JACKSON, Miss. (WJTV) – According to Children’s of Mississippi experts, social distancing and keeping their hands clean can help the state’s children stay safe from COVID-19, whether they are in school or at home this semester.

 “We know that parents have so much uncertainty during this pandemic, but by encouraging their children to do the right things – wearing masks for most ages, keeping hands clean and physical distancing – they can help their families stay healthy,” said Dr. Mary Taylor, Suzan B. Thames Chair and professor and chair of pediatrics at the University of Mississippi Medical Center.

The American Academy of Pediatrics has called for a safe return to in-person classes, noting that children learn best when they are in school. However, Dr. Sally Goza, AAP president, has said steps must be taken to keep students and staff safe.

“After weighing what we know about kids and coronavirus, the AAP strongly advocates that the goal should be to have students physically present in school,” Goza said. “This should happen with careful measures to keep students and staff safe, and with the flexibility to adapt as needed to the community’s prevalence of COVID-19.”

Taylor said parents can help their children by modeling safe habits, such as wearing masks when in public and washing their hands frequently.

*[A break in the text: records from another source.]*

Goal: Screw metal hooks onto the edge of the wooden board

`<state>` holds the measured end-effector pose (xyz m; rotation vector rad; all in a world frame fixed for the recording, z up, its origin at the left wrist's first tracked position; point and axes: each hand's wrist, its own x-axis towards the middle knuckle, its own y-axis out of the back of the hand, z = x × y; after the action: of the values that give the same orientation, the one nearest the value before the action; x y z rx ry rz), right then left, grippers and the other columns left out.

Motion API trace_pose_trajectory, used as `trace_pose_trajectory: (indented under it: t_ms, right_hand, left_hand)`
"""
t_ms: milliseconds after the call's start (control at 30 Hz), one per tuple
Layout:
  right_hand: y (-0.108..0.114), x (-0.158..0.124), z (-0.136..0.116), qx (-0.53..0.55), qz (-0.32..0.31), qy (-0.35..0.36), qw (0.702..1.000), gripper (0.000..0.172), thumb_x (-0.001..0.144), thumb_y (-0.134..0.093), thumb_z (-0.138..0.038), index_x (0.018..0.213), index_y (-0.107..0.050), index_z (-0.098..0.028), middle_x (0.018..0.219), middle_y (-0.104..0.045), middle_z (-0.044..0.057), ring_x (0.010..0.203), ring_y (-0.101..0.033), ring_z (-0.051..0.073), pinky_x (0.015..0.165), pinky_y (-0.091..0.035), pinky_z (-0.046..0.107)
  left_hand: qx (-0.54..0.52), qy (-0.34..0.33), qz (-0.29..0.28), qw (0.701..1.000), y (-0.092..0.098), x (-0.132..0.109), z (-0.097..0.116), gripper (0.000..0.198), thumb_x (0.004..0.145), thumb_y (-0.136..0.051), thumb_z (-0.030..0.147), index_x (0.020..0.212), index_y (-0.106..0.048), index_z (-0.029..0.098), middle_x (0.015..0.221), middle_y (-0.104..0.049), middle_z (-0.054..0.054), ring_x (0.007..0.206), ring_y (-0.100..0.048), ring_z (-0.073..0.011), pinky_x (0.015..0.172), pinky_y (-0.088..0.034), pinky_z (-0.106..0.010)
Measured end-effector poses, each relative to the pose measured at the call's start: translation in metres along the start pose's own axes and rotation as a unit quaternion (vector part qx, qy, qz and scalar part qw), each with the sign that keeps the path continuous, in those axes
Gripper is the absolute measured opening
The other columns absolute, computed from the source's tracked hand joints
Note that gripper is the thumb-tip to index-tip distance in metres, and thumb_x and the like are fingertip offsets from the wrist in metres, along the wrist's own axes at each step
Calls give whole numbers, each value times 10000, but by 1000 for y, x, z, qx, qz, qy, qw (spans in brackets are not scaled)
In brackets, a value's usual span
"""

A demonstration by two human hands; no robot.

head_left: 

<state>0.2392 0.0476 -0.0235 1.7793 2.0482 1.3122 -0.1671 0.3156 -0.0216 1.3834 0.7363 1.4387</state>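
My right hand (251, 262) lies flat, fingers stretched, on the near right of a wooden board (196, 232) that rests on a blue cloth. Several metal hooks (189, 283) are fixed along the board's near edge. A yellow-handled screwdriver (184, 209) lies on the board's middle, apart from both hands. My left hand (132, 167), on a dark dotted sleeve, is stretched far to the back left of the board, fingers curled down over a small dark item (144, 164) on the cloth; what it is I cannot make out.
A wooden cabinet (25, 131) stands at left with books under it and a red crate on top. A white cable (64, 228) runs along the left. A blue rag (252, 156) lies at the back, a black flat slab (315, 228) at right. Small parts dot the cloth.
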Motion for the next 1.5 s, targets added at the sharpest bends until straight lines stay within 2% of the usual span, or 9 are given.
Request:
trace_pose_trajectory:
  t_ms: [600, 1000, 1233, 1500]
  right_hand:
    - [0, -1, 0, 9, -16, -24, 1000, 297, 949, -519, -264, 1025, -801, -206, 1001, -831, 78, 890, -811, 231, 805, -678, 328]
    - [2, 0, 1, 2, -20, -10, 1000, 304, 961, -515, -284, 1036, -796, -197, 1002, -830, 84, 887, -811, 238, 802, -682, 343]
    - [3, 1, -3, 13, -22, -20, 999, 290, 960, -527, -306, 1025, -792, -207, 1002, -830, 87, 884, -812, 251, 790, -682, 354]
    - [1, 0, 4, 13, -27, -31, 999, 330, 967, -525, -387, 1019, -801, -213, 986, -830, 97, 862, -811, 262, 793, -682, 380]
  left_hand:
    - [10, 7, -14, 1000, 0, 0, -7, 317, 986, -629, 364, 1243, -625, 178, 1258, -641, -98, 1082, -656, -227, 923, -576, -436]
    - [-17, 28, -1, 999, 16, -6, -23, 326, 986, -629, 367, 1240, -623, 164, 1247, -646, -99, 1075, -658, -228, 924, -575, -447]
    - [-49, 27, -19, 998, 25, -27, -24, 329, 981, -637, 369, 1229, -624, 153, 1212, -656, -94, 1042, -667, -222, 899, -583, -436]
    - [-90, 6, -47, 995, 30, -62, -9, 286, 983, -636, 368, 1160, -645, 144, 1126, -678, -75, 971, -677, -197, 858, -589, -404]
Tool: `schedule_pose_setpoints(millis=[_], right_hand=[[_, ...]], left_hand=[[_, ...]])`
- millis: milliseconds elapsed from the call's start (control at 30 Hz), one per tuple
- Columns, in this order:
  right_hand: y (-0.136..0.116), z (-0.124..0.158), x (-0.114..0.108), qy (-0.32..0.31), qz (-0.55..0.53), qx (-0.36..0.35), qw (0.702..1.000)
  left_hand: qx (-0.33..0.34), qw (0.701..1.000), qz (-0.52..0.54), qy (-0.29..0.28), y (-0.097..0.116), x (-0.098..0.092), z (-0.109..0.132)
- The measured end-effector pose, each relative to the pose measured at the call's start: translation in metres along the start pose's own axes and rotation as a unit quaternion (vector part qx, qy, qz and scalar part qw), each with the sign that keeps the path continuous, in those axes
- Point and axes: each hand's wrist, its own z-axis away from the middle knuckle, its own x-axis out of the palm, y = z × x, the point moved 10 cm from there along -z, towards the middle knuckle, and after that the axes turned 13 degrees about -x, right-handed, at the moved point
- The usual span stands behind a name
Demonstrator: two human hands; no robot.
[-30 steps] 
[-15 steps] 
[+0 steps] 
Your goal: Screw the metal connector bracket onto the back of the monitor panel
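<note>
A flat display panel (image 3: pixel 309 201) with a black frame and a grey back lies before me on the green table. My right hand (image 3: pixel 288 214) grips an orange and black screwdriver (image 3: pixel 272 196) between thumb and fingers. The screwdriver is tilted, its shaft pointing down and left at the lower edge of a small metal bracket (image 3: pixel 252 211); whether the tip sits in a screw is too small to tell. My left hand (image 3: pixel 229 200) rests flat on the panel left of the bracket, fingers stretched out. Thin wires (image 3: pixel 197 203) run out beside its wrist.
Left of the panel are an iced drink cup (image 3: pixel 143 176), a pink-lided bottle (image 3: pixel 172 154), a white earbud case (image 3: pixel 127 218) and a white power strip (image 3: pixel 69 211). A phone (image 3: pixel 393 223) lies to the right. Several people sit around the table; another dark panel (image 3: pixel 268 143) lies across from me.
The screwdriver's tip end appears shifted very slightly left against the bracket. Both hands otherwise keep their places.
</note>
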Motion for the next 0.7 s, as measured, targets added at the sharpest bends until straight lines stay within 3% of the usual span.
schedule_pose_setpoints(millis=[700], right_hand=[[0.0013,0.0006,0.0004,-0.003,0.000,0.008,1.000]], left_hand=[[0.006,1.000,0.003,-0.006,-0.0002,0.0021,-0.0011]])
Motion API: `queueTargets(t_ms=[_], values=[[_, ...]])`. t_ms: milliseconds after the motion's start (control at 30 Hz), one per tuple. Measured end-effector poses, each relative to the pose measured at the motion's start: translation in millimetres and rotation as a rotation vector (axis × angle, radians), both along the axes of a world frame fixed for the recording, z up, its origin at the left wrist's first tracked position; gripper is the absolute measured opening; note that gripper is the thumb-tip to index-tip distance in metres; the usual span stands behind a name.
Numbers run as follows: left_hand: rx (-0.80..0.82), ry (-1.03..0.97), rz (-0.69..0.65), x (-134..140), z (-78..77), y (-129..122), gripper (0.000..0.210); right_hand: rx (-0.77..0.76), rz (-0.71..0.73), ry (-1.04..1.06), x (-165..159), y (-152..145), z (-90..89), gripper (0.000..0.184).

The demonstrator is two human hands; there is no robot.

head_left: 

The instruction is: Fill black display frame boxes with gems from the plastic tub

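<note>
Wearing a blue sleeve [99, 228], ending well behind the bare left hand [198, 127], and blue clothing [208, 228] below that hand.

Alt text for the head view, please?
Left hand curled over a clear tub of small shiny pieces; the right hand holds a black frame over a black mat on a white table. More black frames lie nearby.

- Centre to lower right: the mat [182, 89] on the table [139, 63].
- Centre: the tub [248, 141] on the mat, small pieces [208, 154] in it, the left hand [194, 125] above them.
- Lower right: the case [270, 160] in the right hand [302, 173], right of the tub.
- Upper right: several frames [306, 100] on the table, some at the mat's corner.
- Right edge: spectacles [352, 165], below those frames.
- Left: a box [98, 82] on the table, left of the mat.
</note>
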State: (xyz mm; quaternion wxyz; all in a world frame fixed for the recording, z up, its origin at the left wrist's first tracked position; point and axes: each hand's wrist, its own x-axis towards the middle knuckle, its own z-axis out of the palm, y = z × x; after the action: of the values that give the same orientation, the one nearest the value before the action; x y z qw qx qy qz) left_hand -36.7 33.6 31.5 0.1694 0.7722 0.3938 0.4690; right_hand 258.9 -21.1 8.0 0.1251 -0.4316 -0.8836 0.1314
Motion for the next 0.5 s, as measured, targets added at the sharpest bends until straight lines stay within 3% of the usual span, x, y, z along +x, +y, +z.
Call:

Children’s of Mississippi and the AAP offer these safety tips to parents this fall:

  • Physical distancing
    • Keeping at least six feet apart is best, but the AAP advises spacing desks at least three feet apart may have similar benefits if children are wearing facemasks.
  • Wear a mask
    • Facemasks protect children and adults from contracting COVID-19 by reducing the chance of transmitting the virus through the spray of spit and respiratory droplets. Cloth masks should cover mouths and noses and should be washed after each use. However, the risks outweigh the benefits of mask-wearing for young children. AAP guidelines indicate children younger than 2 should not wear cloth face coverings because of choking and strangulation risk.
  • Hand hygiene
    • Frequent handwashing with soap and water is important for everyone. Encourage children to wash their hands thoroughly for 20 seconds before eating, after visiting the restroom and after coughing or sneezing. Make sure older children have hand sanitizer with them in case soap and water are not available. The AAP website offers more tips on keeping hands clean.
  • Don’t share
    • That may sound like an odd request for parents to make of their children, but students can limit the spread of COVID-19 by not sharing things such as pencils, crayons and water bottles.
  • Stay home if feeling sick
    • Children and adults with fever of 100.4 degrees or higher or signs of illness such as sore throat, cough, diarrhea and vomiting should stay home. Students should be free of symptoms, including fever, for at least 24 hours before returning to class.
    • For information on free COVID-19 screening and testing in your area, visit
  • Keep vaccinations current
    • Experts recommend flu shots for adults and children this fall. See your pediatrician to make sure your children have the immunizations they need.
  • Students at higher risk
    • Some children might be at higher risk for complications of COVID-19 due to certain medical conditions. Parents should consult their pediatrician to determine if returning to school in person is best.